Candidates for novel RNA topologies

Namhee Kim, Nahum Shiffeldrim, Hin Hark Gan, Tamar Schlick

Research output: Contribution to journalArticle

Abstract

Because the functional repertiore of RNA molecules, like proteins, is closely linked to the diversity of their shapes, uncovering RNA's structural repertoire is vital for identifying novel RNAs, especially in genomic sequences. To help expand the limited number of known RNA families, we use graphical representation and clustering analysis of RNA secondary structures to predict novel RNA topologies and their abundance as a function of size. Representing the essential topological properties of RNA secondary structures as graphs enables enumeration, generation, and prediction of novel RNA motifs.

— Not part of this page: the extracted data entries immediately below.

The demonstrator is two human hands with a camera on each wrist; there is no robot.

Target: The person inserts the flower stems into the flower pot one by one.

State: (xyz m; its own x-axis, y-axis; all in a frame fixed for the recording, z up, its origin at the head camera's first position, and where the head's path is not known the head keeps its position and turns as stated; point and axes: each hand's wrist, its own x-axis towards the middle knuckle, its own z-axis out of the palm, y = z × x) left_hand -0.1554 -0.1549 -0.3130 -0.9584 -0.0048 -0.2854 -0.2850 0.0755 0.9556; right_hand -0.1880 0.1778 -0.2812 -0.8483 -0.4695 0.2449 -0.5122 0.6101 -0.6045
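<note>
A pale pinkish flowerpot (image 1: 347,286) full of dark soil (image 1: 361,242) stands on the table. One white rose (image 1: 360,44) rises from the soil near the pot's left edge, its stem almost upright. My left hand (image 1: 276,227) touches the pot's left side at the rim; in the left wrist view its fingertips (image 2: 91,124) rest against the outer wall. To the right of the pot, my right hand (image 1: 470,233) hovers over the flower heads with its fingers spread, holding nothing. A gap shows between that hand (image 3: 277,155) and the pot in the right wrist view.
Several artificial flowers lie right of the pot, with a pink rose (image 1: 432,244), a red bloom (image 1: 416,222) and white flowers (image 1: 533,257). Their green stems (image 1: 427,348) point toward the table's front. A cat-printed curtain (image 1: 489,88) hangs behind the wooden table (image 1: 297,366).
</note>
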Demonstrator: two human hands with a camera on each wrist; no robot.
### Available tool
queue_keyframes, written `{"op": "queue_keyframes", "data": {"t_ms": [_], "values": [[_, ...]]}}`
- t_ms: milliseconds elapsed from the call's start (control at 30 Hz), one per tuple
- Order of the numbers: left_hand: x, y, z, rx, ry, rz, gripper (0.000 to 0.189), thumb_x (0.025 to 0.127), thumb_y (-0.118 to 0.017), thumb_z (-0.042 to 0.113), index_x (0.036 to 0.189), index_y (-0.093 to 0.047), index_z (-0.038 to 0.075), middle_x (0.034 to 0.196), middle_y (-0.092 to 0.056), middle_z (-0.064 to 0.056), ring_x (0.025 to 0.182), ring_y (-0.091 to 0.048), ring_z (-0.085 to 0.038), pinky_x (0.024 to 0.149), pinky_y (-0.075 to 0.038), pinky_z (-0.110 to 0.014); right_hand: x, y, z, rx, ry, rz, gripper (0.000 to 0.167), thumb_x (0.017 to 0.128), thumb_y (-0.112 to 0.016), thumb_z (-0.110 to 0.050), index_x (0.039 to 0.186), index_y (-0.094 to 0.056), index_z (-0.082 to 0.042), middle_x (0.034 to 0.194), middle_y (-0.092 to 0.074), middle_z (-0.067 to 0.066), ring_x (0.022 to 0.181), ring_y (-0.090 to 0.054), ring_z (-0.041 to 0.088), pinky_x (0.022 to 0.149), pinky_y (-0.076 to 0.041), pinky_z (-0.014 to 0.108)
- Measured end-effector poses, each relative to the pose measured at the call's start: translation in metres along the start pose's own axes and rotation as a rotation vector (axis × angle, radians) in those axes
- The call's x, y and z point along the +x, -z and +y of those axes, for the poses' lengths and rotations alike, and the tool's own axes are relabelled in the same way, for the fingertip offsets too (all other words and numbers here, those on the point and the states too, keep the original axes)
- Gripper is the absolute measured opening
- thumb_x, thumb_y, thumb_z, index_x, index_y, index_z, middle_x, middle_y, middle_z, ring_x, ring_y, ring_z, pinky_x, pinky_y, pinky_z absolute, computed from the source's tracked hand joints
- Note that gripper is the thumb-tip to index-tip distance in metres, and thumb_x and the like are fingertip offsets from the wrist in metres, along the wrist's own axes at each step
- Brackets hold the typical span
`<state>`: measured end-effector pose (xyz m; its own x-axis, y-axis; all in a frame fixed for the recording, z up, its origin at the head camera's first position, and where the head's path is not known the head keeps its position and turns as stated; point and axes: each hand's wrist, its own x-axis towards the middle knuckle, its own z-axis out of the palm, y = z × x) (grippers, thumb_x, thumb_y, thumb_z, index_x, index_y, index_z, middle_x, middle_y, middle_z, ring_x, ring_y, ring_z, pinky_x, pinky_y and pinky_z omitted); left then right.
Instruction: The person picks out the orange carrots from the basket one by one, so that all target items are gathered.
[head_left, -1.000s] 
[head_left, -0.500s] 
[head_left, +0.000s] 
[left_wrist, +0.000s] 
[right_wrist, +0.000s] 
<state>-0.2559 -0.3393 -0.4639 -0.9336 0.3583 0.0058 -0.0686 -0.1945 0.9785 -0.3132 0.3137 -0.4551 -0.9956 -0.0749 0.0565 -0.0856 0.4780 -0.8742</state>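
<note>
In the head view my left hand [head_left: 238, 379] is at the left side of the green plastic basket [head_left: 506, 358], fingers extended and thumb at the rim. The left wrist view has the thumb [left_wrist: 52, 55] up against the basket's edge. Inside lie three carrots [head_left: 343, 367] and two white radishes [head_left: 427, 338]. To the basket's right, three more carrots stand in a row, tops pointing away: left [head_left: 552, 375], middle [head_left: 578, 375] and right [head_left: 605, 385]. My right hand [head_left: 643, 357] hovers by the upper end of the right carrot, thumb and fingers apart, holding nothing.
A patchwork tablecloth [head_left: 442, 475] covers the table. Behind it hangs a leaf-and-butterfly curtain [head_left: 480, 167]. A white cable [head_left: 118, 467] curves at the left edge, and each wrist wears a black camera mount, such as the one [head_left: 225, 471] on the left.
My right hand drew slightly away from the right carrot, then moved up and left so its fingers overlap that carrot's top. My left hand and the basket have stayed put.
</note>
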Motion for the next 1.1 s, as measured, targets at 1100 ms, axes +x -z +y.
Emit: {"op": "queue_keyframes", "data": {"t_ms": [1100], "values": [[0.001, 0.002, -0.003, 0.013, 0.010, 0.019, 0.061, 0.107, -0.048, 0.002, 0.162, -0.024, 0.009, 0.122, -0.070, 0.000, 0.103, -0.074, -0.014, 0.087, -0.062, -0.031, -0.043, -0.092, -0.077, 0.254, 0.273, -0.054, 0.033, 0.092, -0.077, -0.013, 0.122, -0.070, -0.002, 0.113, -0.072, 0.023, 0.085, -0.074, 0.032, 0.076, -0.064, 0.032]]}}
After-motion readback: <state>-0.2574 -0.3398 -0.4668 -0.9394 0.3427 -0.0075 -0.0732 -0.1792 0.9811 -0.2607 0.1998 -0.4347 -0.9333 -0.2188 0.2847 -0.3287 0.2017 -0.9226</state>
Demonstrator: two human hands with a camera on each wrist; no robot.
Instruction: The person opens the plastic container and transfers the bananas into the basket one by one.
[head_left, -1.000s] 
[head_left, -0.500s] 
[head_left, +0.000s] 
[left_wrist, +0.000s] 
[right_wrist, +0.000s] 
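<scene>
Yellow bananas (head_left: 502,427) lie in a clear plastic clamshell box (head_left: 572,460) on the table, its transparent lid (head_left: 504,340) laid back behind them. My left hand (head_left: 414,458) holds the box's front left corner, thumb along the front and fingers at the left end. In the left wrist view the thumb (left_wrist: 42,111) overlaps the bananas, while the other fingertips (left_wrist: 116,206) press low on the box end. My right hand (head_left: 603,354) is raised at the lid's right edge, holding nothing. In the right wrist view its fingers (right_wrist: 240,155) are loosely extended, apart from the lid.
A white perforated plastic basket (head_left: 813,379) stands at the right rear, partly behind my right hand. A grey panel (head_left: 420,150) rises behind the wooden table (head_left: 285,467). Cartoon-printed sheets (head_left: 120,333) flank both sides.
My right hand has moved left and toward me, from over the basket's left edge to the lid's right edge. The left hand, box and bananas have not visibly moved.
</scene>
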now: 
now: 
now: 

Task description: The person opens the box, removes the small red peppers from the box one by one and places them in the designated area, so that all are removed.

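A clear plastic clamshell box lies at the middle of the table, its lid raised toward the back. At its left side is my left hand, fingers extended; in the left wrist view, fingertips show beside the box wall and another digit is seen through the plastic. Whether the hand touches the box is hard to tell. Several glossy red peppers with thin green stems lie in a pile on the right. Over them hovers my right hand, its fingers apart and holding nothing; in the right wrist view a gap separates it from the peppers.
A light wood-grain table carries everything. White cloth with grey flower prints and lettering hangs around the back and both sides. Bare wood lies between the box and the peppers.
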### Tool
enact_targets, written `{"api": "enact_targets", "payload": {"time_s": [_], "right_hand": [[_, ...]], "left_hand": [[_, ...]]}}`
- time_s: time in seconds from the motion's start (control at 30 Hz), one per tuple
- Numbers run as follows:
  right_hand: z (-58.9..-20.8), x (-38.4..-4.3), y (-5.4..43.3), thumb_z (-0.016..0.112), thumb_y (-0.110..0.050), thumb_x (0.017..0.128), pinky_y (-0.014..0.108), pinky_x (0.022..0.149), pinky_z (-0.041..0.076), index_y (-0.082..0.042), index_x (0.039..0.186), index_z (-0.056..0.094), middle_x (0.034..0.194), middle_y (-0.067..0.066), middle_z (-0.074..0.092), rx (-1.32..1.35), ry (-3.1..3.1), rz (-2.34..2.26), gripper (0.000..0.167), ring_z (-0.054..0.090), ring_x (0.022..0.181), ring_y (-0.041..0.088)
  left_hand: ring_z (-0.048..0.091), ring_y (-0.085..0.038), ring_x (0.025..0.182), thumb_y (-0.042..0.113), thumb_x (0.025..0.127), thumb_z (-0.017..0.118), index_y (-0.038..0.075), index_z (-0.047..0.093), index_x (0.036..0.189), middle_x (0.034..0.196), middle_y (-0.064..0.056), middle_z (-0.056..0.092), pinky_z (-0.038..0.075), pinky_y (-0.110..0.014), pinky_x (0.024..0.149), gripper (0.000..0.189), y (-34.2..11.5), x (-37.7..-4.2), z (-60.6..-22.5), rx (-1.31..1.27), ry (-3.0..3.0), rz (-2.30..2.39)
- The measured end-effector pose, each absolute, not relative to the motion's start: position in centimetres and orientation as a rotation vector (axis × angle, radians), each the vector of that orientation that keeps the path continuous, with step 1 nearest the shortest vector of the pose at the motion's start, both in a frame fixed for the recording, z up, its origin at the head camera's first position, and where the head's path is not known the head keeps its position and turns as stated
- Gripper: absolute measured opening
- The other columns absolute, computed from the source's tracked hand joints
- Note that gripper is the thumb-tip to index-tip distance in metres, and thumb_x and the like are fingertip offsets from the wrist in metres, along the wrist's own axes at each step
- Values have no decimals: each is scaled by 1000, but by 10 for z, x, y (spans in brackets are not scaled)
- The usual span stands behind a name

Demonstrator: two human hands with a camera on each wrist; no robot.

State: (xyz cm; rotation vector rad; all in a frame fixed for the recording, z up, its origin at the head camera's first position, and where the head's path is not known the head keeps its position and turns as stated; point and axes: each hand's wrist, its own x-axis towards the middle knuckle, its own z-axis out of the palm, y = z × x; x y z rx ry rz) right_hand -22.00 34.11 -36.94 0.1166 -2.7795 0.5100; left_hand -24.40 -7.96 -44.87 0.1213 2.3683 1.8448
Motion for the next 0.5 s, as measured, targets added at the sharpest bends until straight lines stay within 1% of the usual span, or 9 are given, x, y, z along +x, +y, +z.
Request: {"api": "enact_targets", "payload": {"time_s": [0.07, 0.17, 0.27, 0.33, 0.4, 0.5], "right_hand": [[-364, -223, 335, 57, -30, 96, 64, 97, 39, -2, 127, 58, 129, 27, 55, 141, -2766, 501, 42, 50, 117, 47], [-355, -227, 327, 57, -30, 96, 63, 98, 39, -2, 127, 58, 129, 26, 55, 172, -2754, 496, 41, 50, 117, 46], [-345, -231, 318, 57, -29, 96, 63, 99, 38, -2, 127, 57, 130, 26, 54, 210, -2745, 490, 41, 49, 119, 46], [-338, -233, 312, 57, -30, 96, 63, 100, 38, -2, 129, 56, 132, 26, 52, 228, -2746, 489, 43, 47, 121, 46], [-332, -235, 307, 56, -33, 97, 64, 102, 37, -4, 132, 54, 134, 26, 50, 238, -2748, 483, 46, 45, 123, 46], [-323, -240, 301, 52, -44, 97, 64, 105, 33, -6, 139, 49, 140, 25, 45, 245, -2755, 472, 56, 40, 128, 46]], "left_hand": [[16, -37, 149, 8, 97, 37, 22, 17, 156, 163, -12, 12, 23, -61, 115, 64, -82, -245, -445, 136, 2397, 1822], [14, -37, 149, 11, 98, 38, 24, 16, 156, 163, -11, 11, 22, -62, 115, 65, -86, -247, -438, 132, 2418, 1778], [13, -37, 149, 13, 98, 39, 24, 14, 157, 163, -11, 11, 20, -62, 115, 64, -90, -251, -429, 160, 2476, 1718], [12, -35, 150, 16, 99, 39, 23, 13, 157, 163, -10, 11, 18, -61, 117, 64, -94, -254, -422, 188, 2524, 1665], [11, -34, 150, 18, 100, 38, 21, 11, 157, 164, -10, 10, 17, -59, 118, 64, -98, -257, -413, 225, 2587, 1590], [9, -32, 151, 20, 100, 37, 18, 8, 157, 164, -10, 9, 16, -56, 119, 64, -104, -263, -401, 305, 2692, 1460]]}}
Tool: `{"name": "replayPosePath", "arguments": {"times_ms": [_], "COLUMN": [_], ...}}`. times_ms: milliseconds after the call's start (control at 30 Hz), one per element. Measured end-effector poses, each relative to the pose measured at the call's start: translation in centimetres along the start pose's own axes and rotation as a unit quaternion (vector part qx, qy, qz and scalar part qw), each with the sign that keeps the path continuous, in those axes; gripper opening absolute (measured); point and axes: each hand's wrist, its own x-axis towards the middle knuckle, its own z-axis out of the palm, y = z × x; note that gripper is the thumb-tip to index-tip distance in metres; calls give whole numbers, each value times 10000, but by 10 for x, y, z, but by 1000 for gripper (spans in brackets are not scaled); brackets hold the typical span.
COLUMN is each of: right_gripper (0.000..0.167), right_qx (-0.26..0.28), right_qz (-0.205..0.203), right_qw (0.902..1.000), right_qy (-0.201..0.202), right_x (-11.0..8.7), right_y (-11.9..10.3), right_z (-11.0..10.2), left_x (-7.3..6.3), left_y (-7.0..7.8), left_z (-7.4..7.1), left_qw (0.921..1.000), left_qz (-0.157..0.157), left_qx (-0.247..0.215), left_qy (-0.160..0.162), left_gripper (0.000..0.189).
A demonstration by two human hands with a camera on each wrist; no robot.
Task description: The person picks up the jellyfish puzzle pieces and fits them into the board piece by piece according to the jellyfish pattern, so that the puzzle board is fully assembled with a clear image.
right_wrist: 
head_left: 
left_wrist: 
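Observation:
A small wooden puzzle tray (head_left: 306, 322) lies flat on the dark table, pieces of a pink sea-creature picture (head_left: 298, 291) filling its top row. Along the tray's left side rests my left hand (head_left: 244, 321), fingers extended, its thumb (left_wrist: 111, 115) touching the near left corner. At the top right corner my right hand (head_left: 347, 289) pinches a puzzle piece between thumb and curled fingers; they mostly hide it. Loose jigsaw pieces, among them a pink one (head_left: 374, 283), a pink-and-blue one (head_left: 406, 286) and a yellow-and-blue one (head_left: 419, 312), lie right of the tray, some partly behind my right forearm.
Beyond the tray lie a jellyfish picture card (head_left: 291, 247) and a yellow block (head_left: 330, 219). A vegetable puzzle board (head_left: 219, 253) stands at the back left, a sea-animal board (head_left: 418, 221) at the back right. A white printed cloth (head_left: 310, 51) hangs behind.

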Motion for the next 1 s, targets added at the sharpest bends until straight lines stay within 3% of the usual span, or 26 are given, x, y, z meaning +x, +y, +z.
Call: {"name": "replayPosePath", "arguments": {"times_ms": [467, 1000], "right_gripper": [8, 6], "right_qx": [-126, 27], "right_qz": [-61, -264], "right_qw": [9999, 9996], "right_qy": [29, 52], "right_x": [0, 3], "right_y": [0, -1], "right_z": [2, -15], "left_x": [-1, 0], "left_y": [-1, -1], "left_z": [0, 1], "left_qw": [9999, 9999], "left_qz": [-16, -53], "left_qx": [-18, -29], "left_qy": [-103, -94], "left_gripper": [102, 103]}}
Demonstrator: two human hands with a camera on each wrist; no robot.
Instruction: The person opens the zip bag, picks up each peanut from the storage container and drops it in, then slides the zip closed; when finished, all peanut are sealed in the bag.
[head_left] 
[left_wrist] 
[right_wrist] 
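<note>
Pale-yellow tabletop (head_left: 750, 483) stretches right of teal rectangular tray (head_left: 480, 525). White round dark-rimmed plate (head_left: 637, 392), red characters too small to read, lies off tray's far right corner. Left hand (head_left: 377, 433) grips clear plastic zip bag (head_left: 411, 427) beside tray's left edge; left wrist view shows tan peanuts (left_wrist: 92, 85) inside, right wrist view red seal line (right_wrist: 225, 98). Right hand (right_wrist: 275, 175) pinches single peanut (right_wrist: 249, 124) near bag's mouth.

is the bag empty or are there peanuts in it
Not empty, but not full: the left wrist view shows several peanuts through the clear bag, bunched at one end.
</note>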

We apply a probabilistic graph-growing method to construct the RNA structure space encompassing the topologies of existing and hypothetical RNAs and cluster all RNA topologies into two groups using topological descriptors and a standard clustering algorithm. Significantly, we find that nearly all existing RNAs fall into one group, which we refer to as "RNA-like"; we consider the other group "non-RNA-like". Our method predicts many candidates for novel RNA secondary topologies, some of which are remarkably similar to existing structures; interestingly, the centroid of the RNA-like group is the tmRNA fold, a pseudoknot having both tRNA-like and mRNA-like functions. Additionally, our approach allows estimation of the relative abundance of pseudoknot and other (e.g. tree) motifs using the "edge-cut" property of RNA graphs. This analysis suggests that pseudoknots dominate the RNA structure universe, representing more than 90% when the sequence length exceeds 120 nt; the predicted trend for <100 nt agrees with data for existing RNAs. Together with our predictions for novel "RNA-like" topologies, our analysis can help direct the design of functional RNAs and identification of novel RNA folds in genomes through an efficient topology-directed search, which grows much more slowly in complexity with RNA size compared to the traditional sequence-based search.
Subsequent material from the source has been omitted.